Mustaqbal: Will Go with Any Law that Enjoys Consensus
Mustaqbal Movement MP Mohammed al-Hajjar said that Hariri is still committed to his stance of rejecting the extension of parliament’s term.
“If the extension was aimed at ending the vacuum and giving room to agreeing on a new law, then that is another issue as agreement is one of our main demands,” he remarked to Asharq Al-Awsat.
He added that the Movement’s stances on electoral laws will not be “open or direct, but they will be made away from the spotlight in order to help reach agreement and avoid media speculation.”
LF: Return to 1960 Law if Agreement Fails
The LF’s Wehbe Qatisha blamed the failure of the talks over the electoral law on each party’s commitment to its stances and conditions. Each side is waiting for the other to make concessions that would lead to an agreement over a new law.
“Deadlines are looming however and each party should take a step forward so that we can meet each other halfway,” said Geagea’s aide.
He said that the LF would advocate complete proportionality if the necessary regulations are put in place that would allow Christians to vote for the largest number of their lawmakers are possible, given the current flawed demographics.

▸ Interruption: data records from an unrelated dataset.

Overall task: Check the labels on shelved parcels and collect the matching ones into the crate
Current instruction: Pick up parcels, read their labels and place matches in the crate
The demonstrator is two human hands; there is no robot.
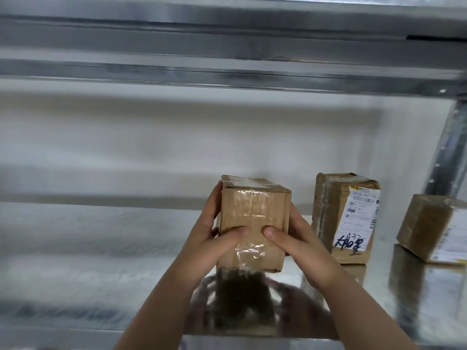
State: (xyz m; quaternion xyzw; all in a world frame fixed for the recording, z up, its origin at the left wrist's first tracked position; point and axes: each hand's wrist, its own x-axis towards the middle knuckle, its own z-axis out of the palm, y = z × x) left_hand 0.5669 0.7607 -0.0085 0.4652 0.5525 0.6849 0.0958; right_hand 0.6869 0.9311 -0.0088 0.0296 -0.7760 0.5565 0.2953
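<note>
Both hands are right up front at center-bottom of the frame: left hand (209, 238) and right hand (300, 238) squeeze a taped cardboard parcel (254, 218) from either side, thumbs pressed on its near face, fingers wrapped around the sides. It's held upright just over the shiny metal shelf (88, 248). Further right stands a labelled parcel (346, 218) with black scribble, then another box (432, 226) at the right edge.
</note>
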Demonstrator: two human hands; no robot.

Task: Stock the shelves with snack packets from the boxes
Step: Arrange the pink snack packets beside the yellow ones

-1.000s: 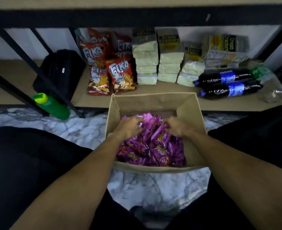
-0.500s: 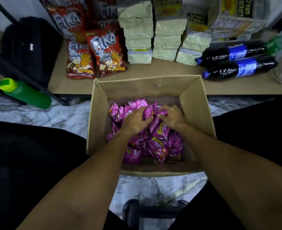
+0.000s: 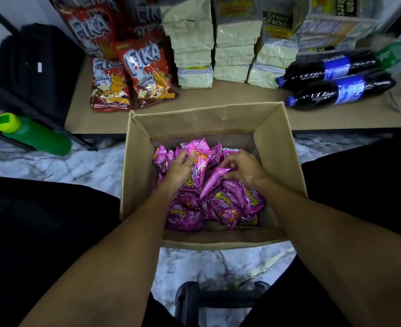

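Observation:
An open cardboard box (image 3: 138,175) stands on the marble floor in front of me, holding several pink snack packets (image 3: 227,204). Both hands are inside it. My left hand (image 3: 179,169) grips a pink packet (image 3: 198,153) near the back of the pile, fingers curled round its edge. My right hand (image 3: 243,167) pinches the top of another pink packet (image 3: 214,179) that lies slanted across the heap. The low wooden shelf (image 3: 218,97) lies just behind the box.
On the shelf stand red wafer bags (image 3: 147,74), stacks of cream cracker packs (image 3: 232,43) and two dark cola bottles (image 3: 336,90) lying flat. A green bottle (image 3: 33,135) lies on the floor at left beside a black bag (image 3: 37,67) and the rack's black frame.
The view has dropped and closed in on the box. Both hands shifted among the packets, and each now has hold of one; the left hand's packet is raised off the pile.

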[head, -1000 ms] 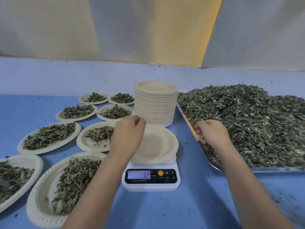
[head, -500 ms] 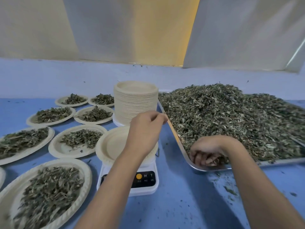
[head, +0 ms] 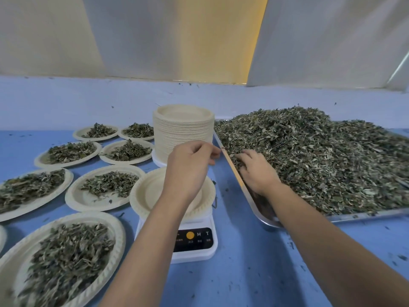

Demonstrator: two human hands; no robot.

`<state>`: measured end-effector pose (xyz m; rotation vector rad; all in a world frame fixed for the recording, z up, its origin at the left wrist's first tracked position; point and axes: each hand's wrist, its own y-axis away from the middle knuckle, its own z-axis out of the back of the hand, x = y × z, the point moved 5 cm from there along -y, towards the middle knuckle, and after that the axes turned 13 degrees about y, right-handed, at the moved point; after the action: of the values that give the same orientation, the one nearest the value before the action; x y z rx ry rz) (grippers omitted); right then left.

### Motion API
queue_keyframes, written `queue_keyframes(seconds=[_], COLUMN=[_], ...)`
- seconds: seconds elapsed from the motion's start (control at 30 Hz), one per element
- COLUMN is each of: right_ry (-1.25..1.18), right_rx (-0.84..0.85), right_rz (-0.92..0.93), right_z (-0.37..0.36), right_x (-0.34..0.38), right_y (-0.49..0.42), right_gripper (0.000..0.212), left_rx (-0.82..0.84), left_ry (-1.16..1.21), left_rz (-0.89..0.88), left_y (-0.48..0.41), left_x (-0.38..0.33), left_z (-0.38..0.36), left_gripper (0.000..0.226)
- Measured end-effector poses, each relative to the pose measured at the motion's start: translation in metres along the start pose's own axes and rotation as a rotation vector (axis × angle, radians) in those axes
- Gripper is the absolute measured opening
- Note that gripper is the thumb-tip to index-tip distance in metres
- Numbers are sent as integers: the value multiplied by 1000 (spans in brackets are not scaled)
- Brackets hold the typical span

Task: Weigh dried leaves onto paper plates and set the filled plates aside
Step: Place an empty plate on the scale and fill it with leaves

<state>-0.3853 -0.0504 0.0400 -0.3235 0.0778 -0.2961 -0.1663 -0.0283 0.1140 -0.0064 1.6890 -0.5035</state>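
Observation:
An empty paper plate [head: 150, 193] sits on a small white digital scale [head: 197, 244] in the middle of the blue table. My left hand [head: 190, 165] hovers above that plate with its fingers loosely curled and nothing visible in them. To the right, a metal tray [head: 239, 185] carries a big heap of dried leaves [head: 321, 156]. My right hand [head: 254, 171] lies palm down on the near left part of the heap, its fingertips pushed into the leaves.
A tall stack of unused paper plates [head: 183, 131] stands behind the scale. Several plates filled with leaves [head: 66, 260] spread over the left half of the table. Leaf crumbs dot the blue surface [head: 265, 273] in front of the tray.
My right hand has gone from the tray's near edge up onto the heap and spread flatter. My left hand has stayed above the plate on the scale. The view has shifted right.

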Motion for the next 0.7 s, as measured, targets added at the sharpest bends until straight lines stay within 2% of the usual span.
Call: queue_keyframes(seconds=[0.1,0.2,0.33,0.43,0.5,0.7], right_ry=[87,34,-9,94,116,217], right_rx=[262,331,245,19,-96,-152], right_rz=[75,44,0,-28,-46,-3], right_z=[-25,-31,-19,-4,2,-3], right_x=[2,0,-1,-2,-1,1], right_y=[-5,-9,-5,0,1,-2], right_gripper=[49,48,36,28,32,43], left_rx=[-10,-14,-4,-12,-7,2], left_ry=[-6,-9,-33,-41,-50,-58], left_rz=[0,2,8,10,5,8], left_y=[1,1,1,2,1,2], left_x=[1,0,1,1,0,1], left_z=[3,3,2,2,2,0], left_gripper=[32,30,30,29,29,27])
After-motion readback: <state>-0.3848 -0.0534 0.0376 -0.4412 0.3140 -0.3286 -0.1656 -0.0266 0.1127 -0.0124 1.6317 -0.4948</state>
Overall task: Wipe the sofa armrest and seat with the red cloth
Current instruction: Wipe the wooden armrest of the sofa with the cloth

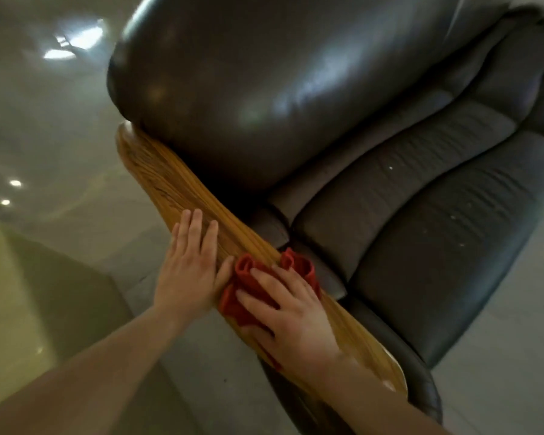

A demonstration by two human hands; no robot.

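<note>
A dark leather sofa fills the upper right, with a long wooden armrest (170,180) running diagonally from upper left to lower right. The red cloth (248,277) lies bunched on the armrest near its middle. My right hand (292,318) presses down on the cloth, fingers spread over it. My left hand (189,265) lies flat on the armrest's outer edge just left of the cloth, thumb touching it, holding nothing. The grey seat cushion (437,246) lies to the right of the armrest, with a few pale specks on it.
The sofa's shiny backrest (248,89) bulges above the armrest's far end. A glossy pale tiled floor (44,120) with light reflections spreads on the left, and a yellowish patch (13,309) lies at the lower left. More floor shows at the lower right.
</note>
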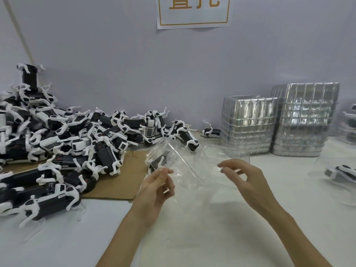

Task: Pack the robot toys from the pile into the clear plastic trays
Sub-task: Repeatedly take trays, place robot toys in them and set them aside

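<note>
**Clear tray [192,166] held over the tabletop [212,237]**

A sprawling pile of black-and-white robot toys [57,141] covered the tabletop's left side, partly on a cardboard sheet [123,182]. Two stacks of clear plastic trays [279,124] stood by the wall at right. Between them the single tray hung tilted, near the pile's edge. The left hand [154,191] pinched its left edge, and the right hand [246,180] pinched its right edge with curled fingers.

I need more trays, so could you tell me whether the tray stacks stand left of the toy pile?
No, the tray stacks stand at the far right, while the toy pile lies at the left.
</note>
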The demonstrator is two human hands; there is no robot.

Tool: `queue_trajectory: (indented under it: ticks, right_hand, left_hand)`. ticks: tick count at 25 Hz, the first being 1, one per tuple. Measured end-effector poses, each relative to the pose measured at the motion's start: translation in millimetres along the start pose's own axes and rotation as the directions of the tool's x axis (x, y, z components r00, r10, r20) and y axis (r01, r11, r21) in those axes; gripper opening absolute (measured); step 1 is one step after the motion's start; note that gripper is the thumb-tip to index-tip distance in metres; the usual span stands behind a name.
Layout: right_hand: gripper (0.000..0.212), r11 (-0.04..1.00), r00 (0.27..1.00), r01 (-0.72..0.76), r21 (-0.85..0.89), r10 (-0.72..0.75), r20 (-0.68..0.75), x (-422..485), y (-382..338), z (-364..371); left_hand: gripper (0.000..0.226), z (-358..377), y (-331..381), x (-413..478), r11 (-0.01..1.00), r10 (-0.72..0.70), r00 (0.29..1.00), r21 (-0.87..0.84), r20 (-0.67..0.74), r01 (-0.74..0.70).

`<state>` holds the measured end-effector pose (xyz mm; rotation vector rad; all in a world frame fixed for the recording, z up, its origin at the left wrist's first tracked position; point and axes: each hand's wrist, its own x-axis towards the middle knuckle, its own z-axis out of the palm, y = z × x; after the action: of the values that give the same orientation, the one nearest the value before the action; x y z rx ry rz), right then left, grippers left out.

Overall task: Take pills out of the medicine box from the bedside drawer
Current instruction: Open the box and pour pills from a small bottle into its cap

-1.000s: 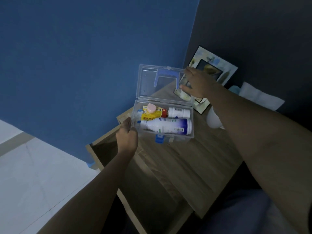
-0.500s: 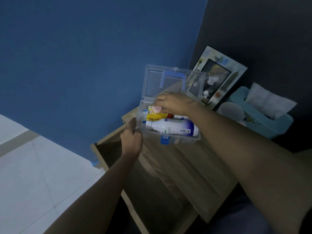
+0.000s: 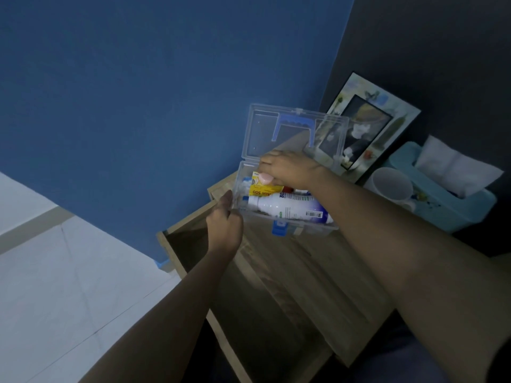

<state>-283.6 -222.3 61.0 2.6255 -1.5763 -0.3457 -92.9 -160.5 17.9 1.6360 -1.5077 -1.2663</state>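
Note:
A clear plastic medicine box (image 3: 304, 230) sits on the wooden bedside table (image 3: 318, 272), its lid (image 3: 262, 134) standing open with a blue handle. Inside lie a white bottle (image 3: 287, 208), a yellow pack (image 3: 262, 189) and a small pink-capped item (image 3: 266, 178). My left hand (image 3: 224, 225) grips the box's left end. My right hand (image 3: 290, 170) reaches into the box from above, fingers curled around the pink-capped item. Whatever lies under that hand is hidden.
The bedside drawer (image 3: 193, 244) is pulled open below the box, dark inside. Behind the box lean a picture frame (image 3: 367, 128), a white mug (image 3: 392, 186) and a teal tissue box (image 3: 442, 194). Blue wall to the left, pale floor below.
My right hand came down from the lid's right edge into the box and settled over the pink-capped item. The left hand kept its hold on the box.

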Motion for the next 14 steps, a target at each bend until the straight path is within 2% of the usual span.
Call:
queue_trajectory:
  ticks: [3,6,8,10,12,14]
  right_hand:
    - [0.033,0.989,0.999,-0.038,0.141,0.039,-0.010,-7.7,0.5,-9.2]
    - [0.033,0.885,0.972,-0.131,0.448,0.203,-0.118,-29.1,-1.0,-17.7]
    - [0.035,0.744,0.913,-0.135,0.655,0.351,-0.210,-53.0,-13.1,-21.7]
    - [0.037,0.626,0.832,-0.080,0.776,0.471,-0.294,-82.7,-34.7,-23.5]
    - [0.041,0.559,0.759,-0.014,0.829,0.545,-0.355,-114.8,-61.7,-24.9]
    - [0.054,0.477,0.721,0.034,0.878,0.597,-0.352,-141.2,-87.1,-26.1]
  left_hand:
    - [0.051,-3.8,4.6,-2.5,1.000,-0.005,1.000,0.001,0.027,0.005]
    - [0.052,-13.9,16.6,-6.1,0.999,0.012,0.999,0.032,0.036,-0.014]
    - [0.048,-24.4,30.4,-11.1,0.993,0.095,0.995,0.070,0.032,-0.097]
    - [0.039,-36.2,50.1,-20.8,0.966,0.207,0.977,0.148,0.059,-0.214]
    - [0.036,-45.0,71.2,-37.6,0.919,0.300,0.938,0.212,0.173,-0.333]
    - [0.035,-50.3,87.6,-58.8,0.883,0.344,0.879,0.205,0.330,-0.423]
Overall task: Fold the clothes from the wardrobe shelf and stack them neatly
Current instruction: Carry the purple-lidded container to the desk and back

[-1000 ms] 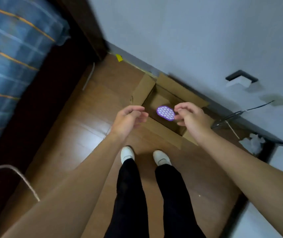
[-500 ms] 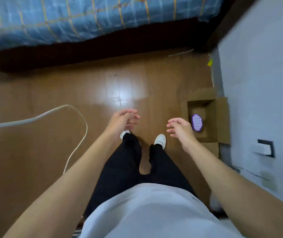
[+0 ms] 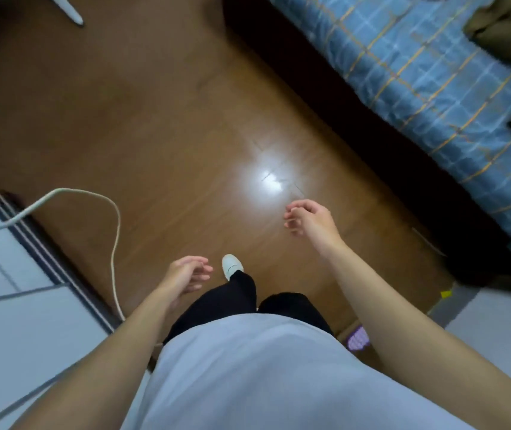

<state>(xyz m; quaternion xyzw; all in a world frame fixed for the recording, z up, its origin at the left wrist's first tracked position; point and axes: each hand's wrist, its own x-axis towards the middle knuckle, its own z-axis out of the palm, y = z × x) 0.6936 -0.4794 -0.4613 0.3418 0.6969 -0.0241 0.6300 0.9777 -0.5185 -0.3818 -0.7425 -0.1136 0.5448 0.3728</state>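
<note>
- On my feed the clothes (image 3: 500,27) lie at two o'clock: a crumpled olive-brown heap, unfolded, on the blue checked bed cover (image 3: 418,76) and cut off by the frame's edge.
- I see the left hand (image 3: 186,274) at seven o'clock, fingers loosely curled, holding nothing.
- The right hand (image 3: 308,220) sits just right of centre at three o'clock — relaxed, empty, well apart from the clothes.
- A white cable (image 3: 114,231) loops over the floor at eight o'clock.

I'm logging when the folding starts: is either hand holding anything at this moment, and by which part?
Nothing is held: the left hand and the right hand are both loosely curled and empty.
</note>
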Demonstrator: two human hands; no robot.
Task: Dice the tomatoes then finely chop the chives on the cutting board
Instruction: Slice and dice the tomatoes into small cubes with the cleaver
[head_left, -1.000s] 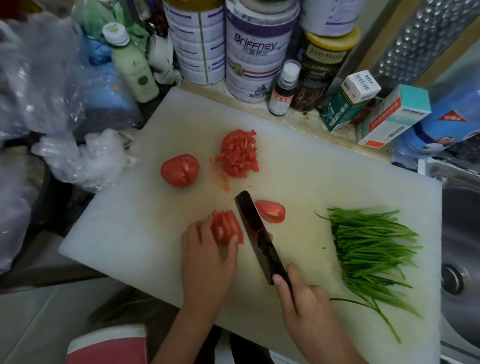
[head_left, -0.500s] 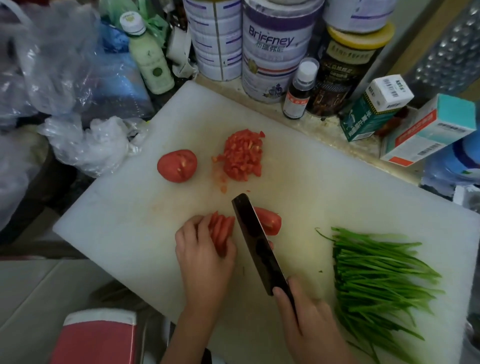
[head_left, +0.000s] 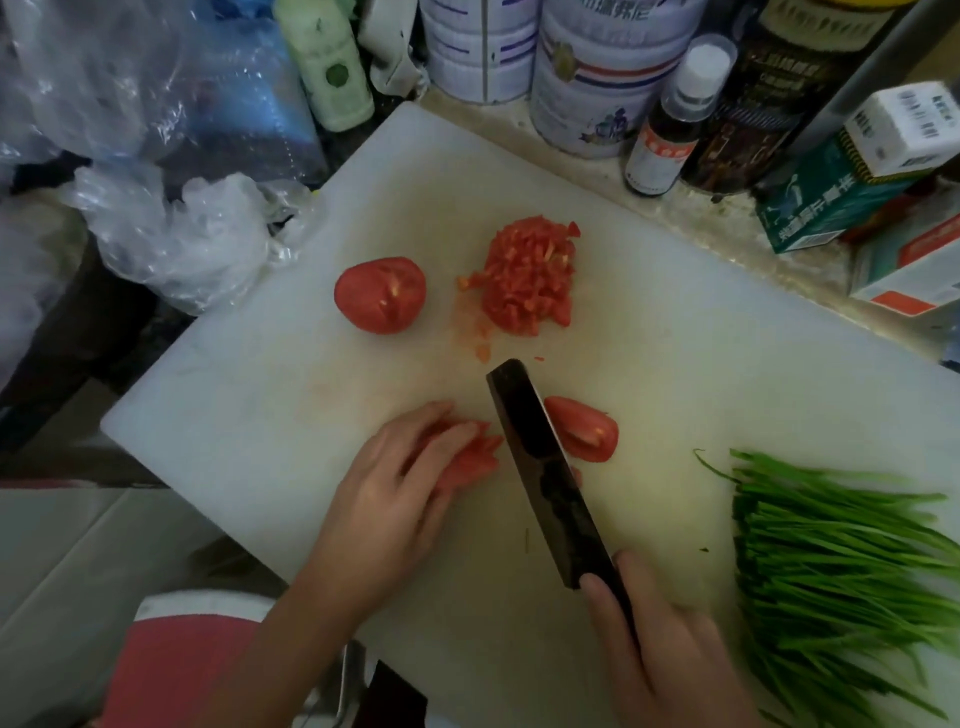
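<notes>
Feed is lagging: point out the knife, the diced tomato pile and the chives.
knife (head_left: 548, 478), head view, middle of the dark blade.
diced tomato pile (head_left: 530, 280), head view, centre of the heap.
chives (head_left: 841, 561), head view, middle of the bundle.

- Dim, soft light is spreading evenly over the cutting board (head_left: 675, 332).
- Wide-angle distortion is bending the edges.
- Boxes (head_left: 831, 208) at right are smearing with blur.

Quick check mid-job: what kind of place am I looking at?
Probably a home kitchen counter: a white cutting board with diced tomato and chives, and tins, a small bottle and cartons crowded along its far edge.
</notes>
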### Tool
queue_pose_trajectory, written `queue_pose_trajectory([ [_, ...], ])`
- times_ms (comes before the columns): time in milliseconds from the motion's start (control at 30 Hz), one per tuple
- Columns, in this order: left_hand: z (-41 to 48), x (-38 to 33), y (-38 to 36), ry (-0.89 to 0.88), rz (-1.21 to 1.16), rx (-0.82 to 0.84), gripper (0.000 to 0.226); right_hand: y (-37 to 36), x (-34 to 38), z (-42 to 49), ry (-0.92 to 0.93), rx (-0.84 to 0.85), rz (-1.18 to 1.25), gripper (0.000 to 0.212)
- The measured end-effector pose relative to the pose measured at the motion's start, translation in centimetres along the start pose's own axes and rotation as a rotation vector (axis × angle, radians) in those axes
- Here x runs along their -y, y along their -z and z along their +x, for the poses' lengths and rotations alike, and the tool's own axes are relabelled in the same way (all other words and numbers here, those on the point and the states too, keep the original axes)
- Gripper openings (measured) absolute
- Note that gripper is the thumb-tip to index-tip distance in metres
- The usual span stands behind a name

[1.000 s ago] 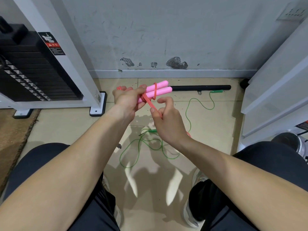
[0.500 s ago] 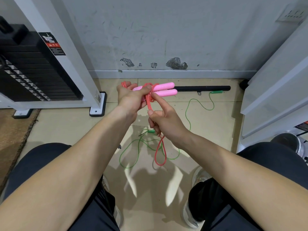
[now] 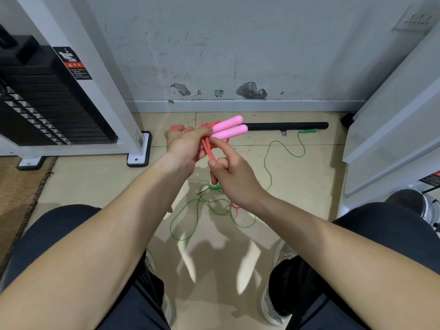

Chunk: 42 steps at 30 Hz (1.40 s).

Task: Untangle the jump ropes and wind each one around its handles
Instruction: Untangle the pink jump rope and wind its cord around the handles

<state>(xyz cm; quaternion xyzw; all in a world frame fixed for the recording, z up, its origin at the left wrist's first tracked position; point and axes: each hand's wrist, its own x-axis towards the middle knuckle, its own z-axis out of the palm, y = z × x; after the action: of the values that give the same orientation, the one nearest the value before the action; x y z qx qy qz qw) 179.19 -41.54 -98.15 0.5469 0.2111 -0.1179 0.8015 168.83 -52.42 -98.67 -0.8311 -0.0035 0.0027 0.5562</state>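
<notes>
- The two pink handles [image 3: 229, 129] lie side by side, gripped in the left hand's [image 3: 185, 145] curled fingers, their free ends poking out past the thumb.
- The red rope [image 3: 207, 146] coils round the handles beside that thumb. The right hand [image 3: 234, 178] pinches a strand, forefinger stretched toward the coils.
- The green rope [image 3: 215, 187] sprawls loose on the floor beneath both hands.
- A black bar [image 3: 285, 126] lies beyond the handle tips.

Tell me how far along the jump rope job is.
Done: several turns of red cord sit around the pink handles. In hand: the left hand grips the handles while the right hand pinches the cord. Left: a short red tail below the right hand, and the whole green rope, lying loose on the floor.
</notes>
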Motion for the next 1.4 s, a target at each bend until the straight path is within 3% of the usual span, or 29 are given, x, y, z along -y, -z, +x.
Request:
queue_pose_trajectory([
  [100,0.2,-0.8,0.0,0.011,-0.003,-0.029,0.065,0.0,-0.2,-0.1,0.003,-0.133,-0.12,0.012],
  [167,0.2,-1.3,0.3,0.027,-0.007,-0.024,0.083,0.5,-0.3,0.3,-0.002,-0.156,-0.249,0.011],
  [233,0.2,-1.7,0.6,0.02,0.006,-0.018,0.082,0.9,-0.3,0.4,0.044,-0.148,-0.356,0.015],
  [367,-0.1,-2.5,0.9,0.014,0.051,-0.036,0.063,1.4,-0.4,0.4,0.123,-0.066,-0.381,0.028],
  [467,-0.2,-3.3,1.3,0.046,0.04,-0.022,0.047,2.8,-1.0,1.5,0.013,-0.045,-0.296,0.018],
  [567,-0.4,-4.0,1.5,0.095,0.069,0.025,0.021,4.6,-1.7,2.1,-0.106,0.079,-0.305,0.036],
  [667,-0.8,-4.3,1.7,0.118,0.122,0.08,0.011,5.7,-2.4,2.5,-0.125,0.123,-0.417,0.039],
  [867,-1.2,-4.3,1.8,0.124,0.256,0.266,0.018,7.4,-3.3,3.3,-0.111,0.076,-0.611,0.022],
  [1000,-1.3,-4.0,1.9,0.032,0.396,0.379,0.052,8.7,-3.6,3.7,-0.226,0.024,-0.744,0.04],
  [1100,-1.8,-3.6,1.8,-0.065,0.592,0.462,0.072,9.0,-3.8,4.2,-0.26,-0.004,-0.67,0.047],
  [1233,-2.1,-2.4,1.7,-0.274,0.873,0.601,0.08,8.4,-3.1,4.2,-0.264,0.041,-0.368,0.035],
  [1400,-1.5,-0.4,1.2,-0.492,1.181,0.537,0.082,7.6,-1.0,3.7,-0.381,0.119,0.01,0.026],
])
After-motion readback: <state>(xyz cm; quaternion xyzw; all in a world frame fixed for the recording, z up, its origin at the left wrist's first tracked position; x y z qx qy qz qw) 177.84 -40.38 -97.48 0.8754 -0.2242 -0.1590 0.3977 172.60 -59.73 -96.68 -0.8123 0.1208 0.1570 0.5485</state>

He noted however that the 1960 law has not died yet, saying that the elections will be held based on this law if the political powers fail to agree on a new one.
Kataeb: Majoritarian or Proportional Laws
Kataeb Party MP Elie Marouni told Asharq Al-Awsat that they had previously proposed an electoral law based on small districts, but it was rejected by other political blocs. He voiced his support for the law of former Prime Minister Najib Miqati that calls for proportional representation based on small and medium districts.
He said that returning to the 1960 law would be the “greatest of scandals”.
Jumblat: 1960 Law is Most Realistic
Democratic Gathering MP Fouad al-Saad: “Attempts to agree on a new electoral law that appeases all sides will never end because devising a law in a country that has so many sects as Lebanon is not an easy task.”
“It needs a sectarian minesweeper that is currently not available in Lebanon,” said Saad of MP Walid Jumblat’s bloc.
“Given the sectarian mix in Lebanon, the 1960 law remains the most viable and realistic compared to the other draft proposals, which we can say aim to eliminate the other,” he added.